**WHAT NEEDS TO BE DONE**
Using the word "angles" as the filter, copy each matching line from the records.

**MATERIAL FOR THE TASK**
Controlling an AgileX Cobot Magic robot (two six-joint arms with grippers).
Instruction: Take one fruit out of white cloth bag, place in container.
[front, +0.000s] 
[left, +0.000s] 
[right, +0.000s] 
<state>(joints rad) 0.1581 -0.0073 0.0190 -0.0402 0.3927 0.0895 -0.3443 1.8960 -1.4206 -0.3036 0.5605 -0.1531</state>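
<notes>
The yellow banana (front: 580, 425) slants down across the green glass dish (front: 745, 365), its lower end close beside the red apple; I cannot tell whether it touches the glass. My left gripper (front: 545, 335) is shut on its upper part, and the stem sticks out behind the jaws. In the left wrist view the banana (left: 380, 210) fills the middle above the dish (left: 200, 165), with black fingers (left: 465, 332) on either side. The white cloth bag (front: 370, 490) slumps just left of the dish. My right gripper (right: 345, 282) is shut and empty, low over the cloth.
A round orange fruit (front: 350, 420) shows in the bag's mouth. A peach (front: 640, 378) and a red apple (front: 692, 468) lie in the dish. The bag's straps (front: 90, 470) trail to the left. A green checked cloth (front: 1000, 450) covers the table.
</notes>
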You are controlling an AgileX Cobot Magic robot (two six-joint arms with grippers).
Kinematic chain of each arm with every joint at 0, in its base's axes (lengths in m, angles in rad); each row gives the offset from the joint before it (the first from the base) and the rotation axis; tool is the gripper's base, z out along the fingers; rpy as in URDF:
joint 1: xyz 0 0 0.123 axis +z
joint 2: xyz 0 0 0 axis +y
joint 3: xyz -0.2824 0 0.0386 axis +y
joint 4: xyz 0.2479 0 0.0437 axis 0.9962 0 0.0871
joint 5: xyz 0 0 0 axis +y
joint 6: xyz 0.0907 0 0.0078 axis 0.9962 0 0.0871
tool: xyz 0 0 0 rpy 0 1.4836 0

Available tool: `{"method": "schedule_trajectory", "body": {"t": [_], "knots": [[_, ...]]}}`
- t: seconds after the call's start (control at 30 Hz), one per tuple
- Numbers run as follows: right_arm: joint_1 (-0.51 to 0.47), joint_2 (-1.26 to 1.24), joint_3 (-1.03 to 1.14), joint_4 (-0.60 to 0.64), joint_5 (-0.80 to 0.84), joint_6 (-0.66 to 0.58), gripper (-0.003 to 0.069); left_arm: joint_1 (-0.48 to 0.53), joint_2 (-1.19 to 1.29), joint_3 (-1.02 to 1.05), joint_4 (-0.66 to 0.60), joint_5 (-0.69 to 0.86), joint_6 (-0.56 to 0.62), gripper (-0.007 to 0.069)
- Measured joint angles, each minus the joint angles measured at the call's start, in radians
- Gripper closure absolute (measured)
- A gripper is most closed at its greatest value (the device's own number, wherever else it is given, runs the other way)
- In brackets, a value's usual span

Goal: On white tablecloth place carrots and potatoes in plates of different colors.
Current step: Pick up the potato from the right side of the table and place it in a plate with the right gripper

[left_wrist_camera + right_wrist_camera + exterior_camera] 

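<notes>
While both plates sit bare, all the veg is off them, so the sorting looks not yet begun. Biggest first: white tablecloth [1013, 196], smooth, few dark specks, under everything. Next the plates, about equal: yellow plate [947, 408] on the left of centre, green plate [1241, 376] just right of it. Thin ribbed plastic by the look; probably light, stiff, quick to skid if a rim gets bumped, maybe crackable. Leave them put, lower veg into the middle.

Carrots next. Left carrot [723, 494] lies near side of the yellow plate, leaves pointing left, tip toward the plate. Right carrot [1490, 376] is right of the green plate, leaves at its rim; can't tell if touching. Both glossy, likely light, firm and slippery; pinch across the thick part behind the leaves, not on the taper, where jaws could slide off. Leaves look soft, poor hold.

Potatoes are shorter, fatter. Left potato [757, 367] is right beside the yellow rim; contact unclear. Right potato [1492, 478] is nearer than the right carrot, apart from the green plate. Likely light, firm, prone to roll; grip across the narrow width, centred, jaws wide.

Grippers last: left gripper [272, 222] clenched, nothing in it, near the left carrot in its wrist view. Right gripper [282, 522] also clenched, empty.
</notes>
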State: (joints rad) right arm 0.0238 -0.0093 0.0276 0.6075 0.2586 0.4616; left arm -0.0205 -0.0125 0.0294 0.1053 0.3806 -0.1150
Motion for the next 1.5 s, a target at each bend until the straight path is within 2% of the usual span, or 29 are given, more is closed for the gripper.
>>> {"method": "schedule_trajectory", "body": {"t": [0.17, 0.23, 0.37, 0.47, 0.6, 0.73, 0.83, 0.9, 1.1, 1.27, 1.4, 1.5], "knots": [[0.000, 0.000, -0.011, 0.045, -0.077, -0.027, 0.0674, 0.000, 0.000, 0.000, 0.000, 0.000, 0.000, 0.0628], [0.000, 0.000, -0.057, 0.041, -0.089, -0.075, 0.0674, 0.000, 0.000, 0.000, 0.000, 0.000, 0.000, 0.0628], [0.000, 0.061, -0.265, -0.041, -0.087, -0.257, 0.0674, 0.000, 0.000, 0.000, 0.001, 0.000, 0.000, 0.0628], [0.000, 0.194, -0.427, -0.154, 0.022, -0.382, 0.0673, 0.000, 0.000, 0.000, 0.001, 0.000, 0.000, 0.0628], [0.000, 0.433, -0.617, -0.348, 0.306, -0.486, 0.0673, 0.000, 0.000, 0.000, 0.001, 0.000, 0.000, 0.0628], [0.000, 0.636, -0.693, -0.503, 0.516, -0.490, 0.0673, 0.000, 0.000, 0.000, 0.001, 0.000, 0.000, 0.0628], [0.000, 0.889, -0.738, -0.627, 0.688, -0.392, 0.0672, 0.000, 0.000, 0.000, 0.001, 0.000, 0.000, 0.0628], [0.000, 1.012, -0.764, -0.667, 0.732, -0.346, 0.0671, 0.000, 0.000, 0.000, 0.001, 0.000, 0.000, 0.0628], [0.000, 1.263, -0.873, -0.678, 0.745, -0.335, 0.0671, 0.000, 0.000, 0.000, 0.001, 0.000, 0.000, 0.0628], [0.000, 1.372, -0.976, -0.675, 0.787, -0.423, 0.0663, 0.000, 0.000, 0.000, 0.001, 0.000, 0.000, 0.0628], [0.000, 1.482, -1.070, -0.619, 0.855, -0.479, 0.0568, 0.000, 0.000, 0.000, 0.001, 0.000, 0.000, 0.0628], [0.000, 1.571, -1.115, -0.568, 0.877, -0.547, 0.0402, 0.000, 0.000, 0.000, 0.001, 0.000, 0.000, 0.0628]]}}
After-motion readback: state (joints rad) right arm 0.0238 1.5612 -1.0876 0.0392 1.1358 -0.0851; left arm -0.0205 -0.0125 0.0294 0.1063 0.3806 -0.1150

**REPLY**
Kinematic chain of each arm with every joint at 0, in its base's axes (lengths in m, angles in rad); each row gives the offset from the joint before it (the first from the base) and the rotation axis; tool is the gripper's base, z out along the fingers; rpy as in URDF:
- Measured joint angles, each minus the joint angles measured at the call's start, in radians

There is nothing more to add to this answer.